• [Brief] Leave out the pictures and output exactly the lines below from the one with "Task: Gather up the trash" down to the one with "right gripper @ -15", both of them included.

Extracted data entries
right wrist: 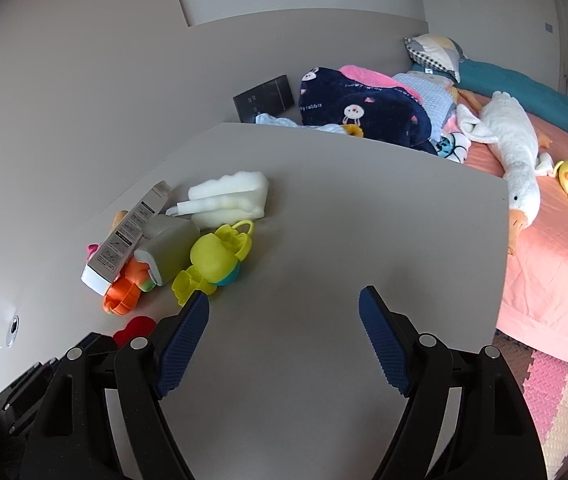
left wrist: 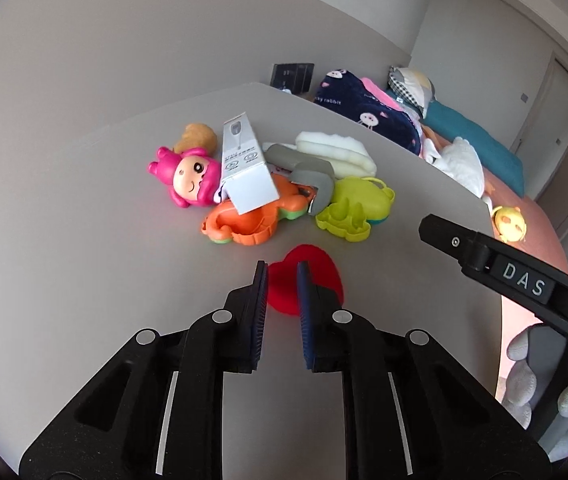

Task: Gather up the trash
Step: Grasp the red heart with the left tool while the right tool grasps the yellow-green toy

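Two grippers work over a grey table (right wrist: 324,240). Left gripper (left wrist: 281,280) has its jaws narrowed on a red heart (left wrist: 316,276) lying flat on the table. Right gripper (right wrist: 284,312) stands wide, nothing between its pads. Beyond the heart lies a pile: white box (left wrist: 243,168) atop an orange toy (left wrist: 243,224), pink doll (left wrist: 191,178), green toy (left wrist: 350,210), foam (left wrist: 340,152). No container shows.

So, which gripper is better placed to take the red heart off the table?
Left. The left gripper straddles the red heart, jaws closed on it; the right gripper hangs open over bare table beside it.
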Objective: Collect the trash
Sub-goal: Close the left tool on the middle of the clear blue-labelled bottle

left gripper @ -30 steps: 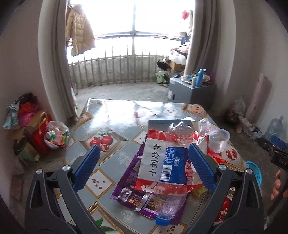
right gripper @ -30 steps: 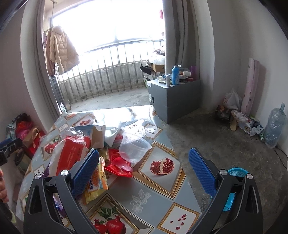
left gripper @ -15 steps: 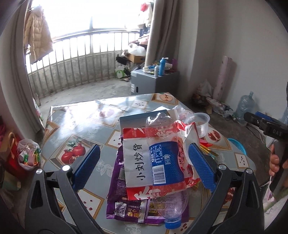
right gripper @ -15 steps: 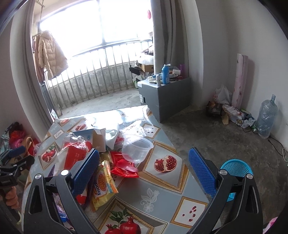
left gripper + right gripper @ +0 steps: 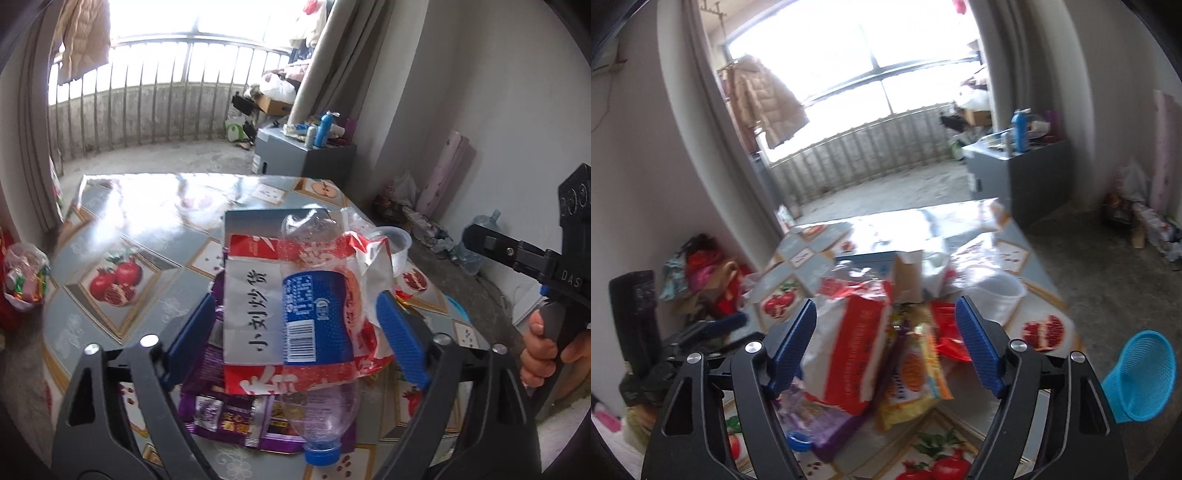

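A pile of trash lies on the fruit-patterned table (image 5: 122, 236). A crushed clear bottle with a blue label (image 5: 314, 306) lies on a red and white snack bag (image 5: 255, 314), over purple wrappers (image 5: 229, 417). My left gripper (image 5: 295, 339) is open, its blue pads on either side of the bottle and bag. My right gripper (image 5: 886, 347) is open above the red and white bag (image 5: 849, 350) and a yellow packet (image 5: 916, 373). A clear plastic cup (image 5: 997, 295) stands behind them. The right gripper's body shows in the left wrist view (image 5: 546, 269).
A blue mesh basket (image 5: 1141, 376) sits on the floor right of the table. A grey cabinet with bottles (image 5: 1019, 166) stands further back. Bags and clothes (image 5: 701, 273) are heaped on the floor at the left. A cardboard box (image 5: 908, 273) lies among the trash.
Both grippers have moved closer over the trash pile. The right gripper has swung left, so the red bag and yellow packet now lie between its pads. Both stay open.
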### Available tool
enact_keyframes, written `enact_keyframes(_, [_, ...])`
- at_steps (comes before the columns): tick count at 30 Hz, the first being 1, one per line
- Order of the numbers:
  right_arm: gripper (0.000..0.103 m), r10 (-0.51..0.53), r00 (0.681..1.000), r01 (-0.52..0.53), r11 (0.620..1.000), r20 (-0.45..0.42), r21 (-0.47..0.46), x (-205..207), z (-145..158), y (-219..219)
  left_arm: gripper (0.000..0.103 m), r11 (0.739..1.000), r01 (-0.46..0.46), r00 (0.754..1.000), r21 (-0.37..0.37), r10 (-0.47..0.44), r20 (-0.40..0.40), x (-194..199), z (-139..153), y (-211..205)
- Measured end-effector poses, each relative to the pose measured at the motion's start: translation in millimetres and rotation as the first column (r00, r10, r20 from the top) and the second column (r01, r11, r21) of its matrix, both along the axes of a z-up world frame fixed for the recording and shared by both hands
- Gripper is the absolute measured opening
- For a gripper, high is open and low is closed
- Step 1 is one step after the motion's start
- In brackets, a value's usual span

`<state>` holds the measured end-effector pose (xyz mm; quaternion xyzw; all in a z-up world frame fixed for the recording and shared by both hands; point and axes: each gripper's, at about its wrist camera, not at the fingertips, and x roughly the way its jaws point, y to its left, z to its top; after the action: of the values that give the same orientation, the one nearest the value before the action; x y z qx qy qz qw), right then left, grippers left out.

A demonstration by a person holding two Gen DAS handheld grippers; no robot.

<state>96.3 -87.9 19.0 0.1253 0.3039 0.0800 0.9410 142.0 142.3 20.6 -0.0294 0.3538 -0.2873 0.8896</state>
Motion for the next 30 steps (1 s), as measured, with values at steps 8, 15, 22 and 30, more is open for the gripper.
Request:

• [Exercise solution]
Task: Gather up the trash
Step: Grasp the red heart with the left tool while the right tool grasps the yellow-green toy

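Two grippers work over a grey table (right wrist: 324,240). Left gripper (left wrist: 281,280) has its jaws narrowed on a red heart (left wrist: 316,276) lying flat on the table. Right gripper (right wrist: 284,312) stands wide, nothing between its pads. Beyond the heart lies a pile: white box (left wrist: 243,168) atop an orange toy (left wrist: 243,224), pink doll (left wrist: 191,178), green toy (left wrist: 350,210), foam (left wrist: 340,152). No container shows.

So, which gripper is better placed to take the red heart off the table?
Left. The left gripper straddles the red heart, jaws closed on it; the right gripper hangs open over bare table beside it.
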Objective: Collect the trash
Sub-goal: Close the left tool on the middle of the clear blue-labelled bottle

left gripper @ -30 steps: 
right gripper @ -30 steps: 
left gripper @ -15 steps: 
right gripper @ -15 steps: 

No more output is required for the exercise.